I've parsed a grid of Excel data and built up an object model. There's 32 columns and 100,000 rows. I've been asked to check for rows with duplicate data and report them. For my implementation I'm doing the following:
- Using Tasks I'm building an array of Tuple with row id and concatenated cell contents.
- I loop through the resultant array and using a HashSet, I try to insert the concatenated value into the HashSet:
- If HashSet.Add() passes, I create a new entry in my Dictionary> result set for it.

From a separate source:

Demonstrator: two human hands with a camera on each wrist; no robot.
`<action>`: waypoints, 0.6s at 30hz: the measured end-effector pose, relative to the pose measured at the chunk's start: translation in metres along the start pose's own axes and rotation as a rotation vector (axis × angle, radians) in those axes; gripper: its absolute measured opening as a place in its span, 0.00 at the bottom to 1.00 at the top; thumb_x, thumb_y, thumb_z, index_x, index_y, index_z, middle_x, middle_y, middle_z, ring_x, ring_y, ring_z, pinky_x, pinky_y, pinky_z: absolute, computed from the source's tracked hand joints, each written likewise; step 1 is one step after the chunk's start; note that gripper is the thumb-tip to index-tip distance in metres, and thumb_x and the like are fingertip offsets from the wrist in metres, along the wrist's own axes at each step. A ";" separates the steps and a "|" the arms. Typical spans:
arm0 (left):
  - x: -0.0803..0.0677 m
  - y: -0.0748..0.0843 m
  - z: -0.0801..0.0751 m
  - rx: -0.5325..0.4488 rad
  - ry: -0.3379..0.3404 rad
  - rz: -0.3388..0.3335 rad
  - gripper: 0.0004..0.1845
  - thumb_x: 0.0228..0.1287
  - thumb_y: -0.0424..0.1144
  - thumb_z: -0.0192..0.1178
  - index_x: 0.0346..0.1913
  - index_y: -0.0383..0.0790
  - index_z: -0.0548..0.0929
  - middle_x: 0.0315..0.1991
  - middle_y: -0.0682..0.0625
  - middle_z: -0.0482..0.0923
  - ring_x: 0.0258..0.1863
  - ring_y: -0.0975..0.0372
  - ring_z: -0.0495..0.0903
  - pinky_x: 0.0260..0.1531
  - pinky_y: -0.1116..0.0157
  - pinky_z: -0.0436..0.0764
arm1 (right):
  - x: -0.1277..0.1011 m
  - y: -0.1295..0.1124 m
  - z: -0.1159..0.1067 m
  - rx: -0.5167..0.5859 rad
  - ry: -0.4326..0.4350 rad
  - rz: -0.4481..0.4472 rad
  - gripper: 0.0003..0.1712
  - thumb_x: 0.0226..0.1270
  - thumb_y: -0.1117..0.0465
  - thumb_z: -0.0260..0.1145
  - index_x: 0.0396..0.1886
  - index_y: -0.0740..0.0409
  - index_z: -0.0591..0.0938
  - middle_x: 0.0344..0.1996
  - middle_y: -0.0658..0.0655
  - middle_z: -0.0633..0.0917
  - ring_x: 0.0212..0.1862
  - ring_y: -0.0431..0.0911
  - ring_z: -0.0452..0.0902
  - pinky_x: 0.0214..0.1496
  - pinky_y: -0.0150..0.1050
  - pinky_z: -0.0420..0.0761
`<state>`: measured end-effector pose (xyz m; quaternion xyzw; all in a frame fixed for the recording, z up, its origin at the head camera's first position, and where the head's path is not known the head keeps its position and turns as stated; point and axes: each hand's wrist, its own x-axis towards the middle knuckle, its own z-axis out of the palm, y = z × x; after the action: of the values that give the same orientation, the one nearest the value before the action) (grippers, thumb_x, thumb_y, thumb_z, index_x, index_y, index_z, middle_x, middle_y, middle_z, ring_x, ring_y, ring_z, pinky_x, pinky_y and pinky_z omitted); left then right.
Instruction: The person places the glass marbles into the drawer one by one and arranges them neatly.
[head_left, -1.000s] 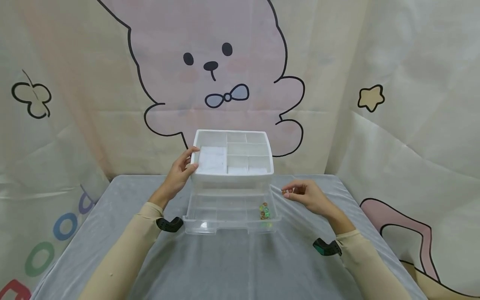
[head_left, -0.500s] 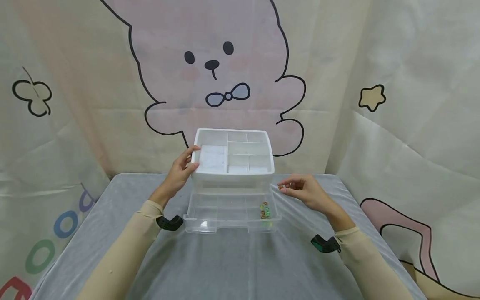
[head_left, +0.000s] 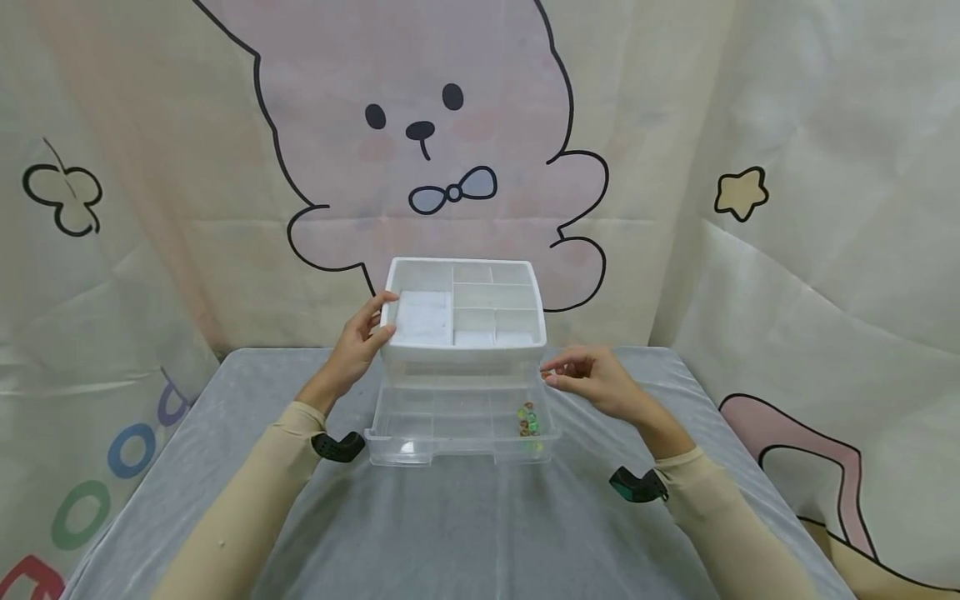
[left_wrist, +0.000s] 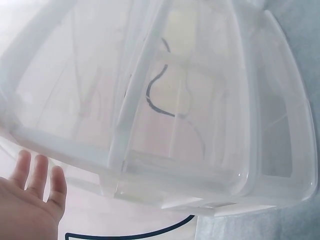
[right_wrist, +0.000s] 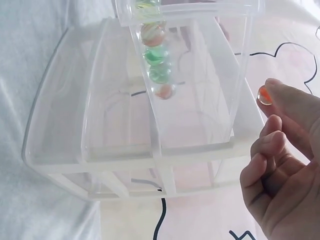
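A small plastic drawer unit (head_left: pixel 461 364) with a white divided top tray (head_left: pixel 425 317) stands on the table. Its clear drawer (head_left: pixel 457 454) is pulled out toward me. Several green, yellow and orange-brown marbles (head_left: pixel 528 421) lie in the drawer's front right compartment; the right wrist view shows these marbles (right_wrist: pixel 159 56) in a row. My left hand (head_left: pixel 352 354) touches the tray's left edge, index finger at the rim and thumb below; in the left wrist view its other fingers (left_wrist: pixel 37 175) are fairly straight. My right hand (head_left: pixel 600 383) pinches an orange marble (right_wrist: pixel 264 95) between thumb and index finger, right of the unit.
A grey cloth covers the table (head_left: pixel 465 533). Pale printed curtains (head_left: pixel 637 250) with a bear drawing hang close behind and at both sides. Dark wrist cameras (head_left: pixel 337 447) sit on both forearms.
My right hand has moved left and slightly up with the orange marble, closer to the unit's right side. The left hand, the unit and the marbles in the drawer have kept their places.
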<state>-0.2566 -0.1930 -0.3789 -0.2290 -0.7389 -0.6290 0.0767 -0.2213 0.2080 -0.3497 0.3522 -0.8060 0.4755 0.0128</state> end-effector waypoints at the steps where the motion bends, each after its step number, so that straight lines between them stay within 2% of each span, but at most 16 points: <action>1: 0.000 0.000 0.000 -0.001 0.001 -0.002 0.27 0.78 0.34 0.49 0.75 0.39 0.60 0.75 0.35 0.59 0.55 0.59 0.74 0.44 0.71 0.80 | 0.001 0.000 0.001 0.004 -0.002 0.003 0.08 0.67 0.70 0.68 0.44 0.66 0.88 0.26 0.51 0.78 0.25 0.36 0.67 0.25 0.30 0.68; 10: -0.001 0.001 0.000 -0.009 0.007 0.000 0.27 0.78 0.34 0.49 0.75 0.39 0.60 0.73 0.34 0.62 0.54 0.59 0.74 0.43 0.71 0.80 | 0.007 0.000 0.008 0.011 -0.026 -0.005 0.07 0.67 0.68 0.69 0.43 0.63 0.89 0.29 0.53 0.81 0.24 0.37 0.67 0.25 0.30 0.68; 18: -0.001 0.000 0.000 -0.013 0.004 0.000 0.27 0.78 0.34 0.49 0.75 0.40 0.60 0.72 0.34 0.62 0.54 0.60 0.74 0.43 0.71 0.80 | 0.010 0.000 0.013 0.003 -0.044 -0.017 0.07 0.67 0.67 0.69 0.42 0.64 0.88 0.25 0.50 0.78 0.22 0.36 0.64 0.24 0.30 0.66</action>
<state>-0.2556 -0.1932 -0.3789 -0.2281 -0.7346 -0.6344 0.0766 -0.2248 0.1924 -0.3530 0.3697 -0.8023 0.4687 -0.0015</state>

- If HashSet.Add() fails I add that row id to the existing entry in my my Dictionary> result set
Step 1 takes 0.09s, while the rest is taking 822s to process :/ Can anyone spot where I can chop this time down with a more appropriate choice of collections or algorithms?
Code is below:
var results = new Dictionary<string, IList<int>>(numberOfRows);
var hashSet = new HashSet<string>();
var duplicateErrors = new List<string>();
for (var row = firstRow; row <= lastRow; row++)
{
var row1 = row;
taskArray[count++] =
Task<Tuple<int, string>>.Factory.StartNew(() => GetCompleteRowData(row1, tableRawDataHolders));
}
foreach (var task in taskArray)
{
if (hashSet.Add(task.Result.Item2))
{
results.Add(task.Result.Item2, new List<int>() { task.Result.Item1 });
}
else
{
results[task.Result.Item2].Add(task.Result.Item1);
}
}
and
public Tuple<int, string> GetCompleteRowData(int row, IEnumerable<ITableRawDataHolder> tableRawDataHolders)
{
return new Tuple<int, string>(row, string.Join("",
tableRawDataHolders.Where(c => c.Row == row).Select(c => c.Value).ToArray()));
}
and
public class TableRawDataHolder : ITableRawDataHolder
{
public int Row { get; }
public int Column { get; }
public string Value { get; }
public TableRawDataHolder(int row, int column, string value)
{
Row = row;
Column = column;
Value = value;
}
}